▸ Work instruction
Your task is to copy the data exactly while leaving out every picture.

▸ Provided material

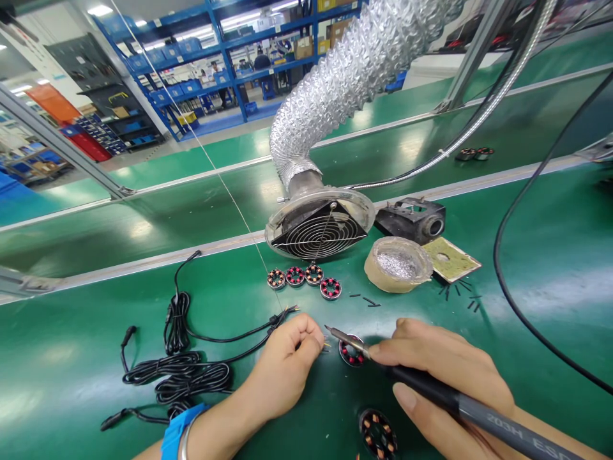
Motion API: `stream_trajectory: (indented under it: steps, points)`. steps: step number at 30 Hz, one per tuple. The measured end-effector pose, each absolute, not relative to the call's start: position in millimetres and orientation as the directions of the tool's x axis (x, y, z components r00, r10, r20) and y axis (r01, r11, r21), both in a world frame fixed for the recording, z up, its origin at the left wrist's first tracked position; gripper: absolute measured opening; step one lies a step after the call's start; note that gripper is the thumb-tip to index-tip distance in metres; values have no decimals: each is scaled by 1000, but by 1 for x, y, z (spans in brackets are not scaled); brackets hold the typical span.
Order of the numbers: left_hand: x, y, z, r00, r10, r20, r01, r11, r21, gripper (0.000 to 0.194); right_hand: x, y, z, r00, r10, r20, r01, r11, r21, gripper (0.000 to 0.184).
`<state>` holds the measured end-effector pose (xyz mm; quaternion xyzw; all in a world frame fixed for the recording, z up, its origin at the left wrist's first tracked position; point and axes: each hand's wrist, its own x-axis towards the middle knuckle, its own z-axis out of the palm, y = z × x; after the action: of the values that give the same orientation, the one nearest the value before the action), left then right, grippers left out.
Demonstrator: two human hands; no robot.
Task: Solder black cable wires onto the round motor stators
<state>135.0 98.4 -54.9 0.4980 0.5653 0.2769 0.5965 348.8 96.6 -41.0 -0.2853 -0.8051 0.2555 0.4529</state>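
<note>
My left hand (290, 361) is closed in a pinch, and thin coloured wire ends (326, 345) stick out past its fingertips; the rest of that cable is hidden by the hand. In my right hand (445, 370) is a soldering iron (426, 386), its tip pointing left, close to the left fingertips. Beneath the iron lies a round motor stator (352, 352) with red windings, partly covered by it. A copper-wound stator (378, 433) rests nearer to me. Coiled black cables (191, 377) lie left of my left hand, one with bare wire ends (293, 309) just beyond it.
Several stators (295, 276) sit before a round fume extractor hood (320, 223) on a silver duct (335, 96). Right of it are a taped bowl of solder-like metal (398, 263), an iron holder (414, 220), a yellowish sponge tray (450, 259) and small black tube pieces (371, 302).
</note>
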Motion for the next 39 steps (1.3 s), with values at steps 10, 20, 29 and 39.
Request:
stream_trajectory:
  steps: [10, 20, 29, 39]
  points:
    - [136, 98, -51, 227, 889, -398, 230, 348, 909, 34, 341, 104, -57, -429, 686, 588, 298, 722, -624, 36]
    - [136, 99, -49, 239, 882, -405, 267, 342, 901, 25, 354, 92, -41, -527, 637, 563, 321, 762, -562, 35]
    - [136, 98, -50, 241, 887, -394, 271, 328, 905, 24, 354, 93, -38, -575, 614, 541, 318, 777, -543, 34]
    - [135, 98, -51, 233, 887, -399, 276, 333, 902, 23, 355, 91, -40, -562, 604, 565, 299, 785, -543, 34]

▸ Expected answer
Motion API: `stream_trajectory: (indented under it: steps, points)`. steps: step number at 30 Hz, one per tuple. The measured end-effector pose, each absolute, not relative to the call's start: position in millimetres and orientation as the directions of the tool's x axis (x, y, z components r00, r10, r20) and y axis (r01, r11, r21), both in a world frame fixed for the recording, z up, its origin at the left wrist's first tracked position; gripper: absolute measured opening; step one lies a step after the call's start; note that gripper is the thumb-tip to index-tip distance in metres; values have no decimals: each is scaled by 1000, but by 1 for x, y, z (spans in brackets are not scaled); brackets hold the typical span.
Order of the numbers: left_hand: x, y, z, r00, r10, r20, r01, r11, r21, gripper (0.000 to 0.194); right_hand: x, y, z, r00, r10, r20, r01, r11, r21, gripper (0.000 to 0.184).
`<state>` holds the measured end-effector pose (xyz mm; quaternion xyzw; all in a world frame fixed for the recording, z up, its origin at the left wrist's first tracked position; point and axes: each hand's wrist, its own x-axis towards the middle knuckle, its own z-axis out of the palm, y = z × x; after the action: of the values that give the same orientation, the one nearest the value before the action), left then right, grippers left out.
Demonstrator: two human hands; no robot.
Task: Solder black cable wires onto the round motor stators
<state>135.0 98.4 -54.9 0.4980 0.5653 0.2769 0.5965 348.8 96.6 -41.0 -0.2853 -0.8051 0.2555 0.4529</state>
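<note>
My left hand (290, 361) is closed in a pinch, and thin coloured wire ends (326, 345) stick out past its fingertips; the rest of that cable is hidden by the hand. In my right hand (445, 370) is a soldering iron (426, 386), its tip pointing left, close to the left fingertips. Beneath the iron lies a round motor stator (352, 352) with red windings, partly covered by it. A copper-wound stator (378, 433) rests nearer to me. Coiled black cables (191, 377) lie left of my left hand, one with bare wire ends (293, 309) just beyond it.
Several stators (295, 276) sit before a round fume extractor hood (320, 223) on a silver duct (335, 96). Right of it are a taped bowl of solder-like metal (398, 263), an iron holder (414, 220), a yellowish sponge tray (450, 259) and small black tube pieces (371, 302).
</note>
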Motion for the next 39 steps (1.3 s), with values at steps 10, 20, 29 and 39.
Request:
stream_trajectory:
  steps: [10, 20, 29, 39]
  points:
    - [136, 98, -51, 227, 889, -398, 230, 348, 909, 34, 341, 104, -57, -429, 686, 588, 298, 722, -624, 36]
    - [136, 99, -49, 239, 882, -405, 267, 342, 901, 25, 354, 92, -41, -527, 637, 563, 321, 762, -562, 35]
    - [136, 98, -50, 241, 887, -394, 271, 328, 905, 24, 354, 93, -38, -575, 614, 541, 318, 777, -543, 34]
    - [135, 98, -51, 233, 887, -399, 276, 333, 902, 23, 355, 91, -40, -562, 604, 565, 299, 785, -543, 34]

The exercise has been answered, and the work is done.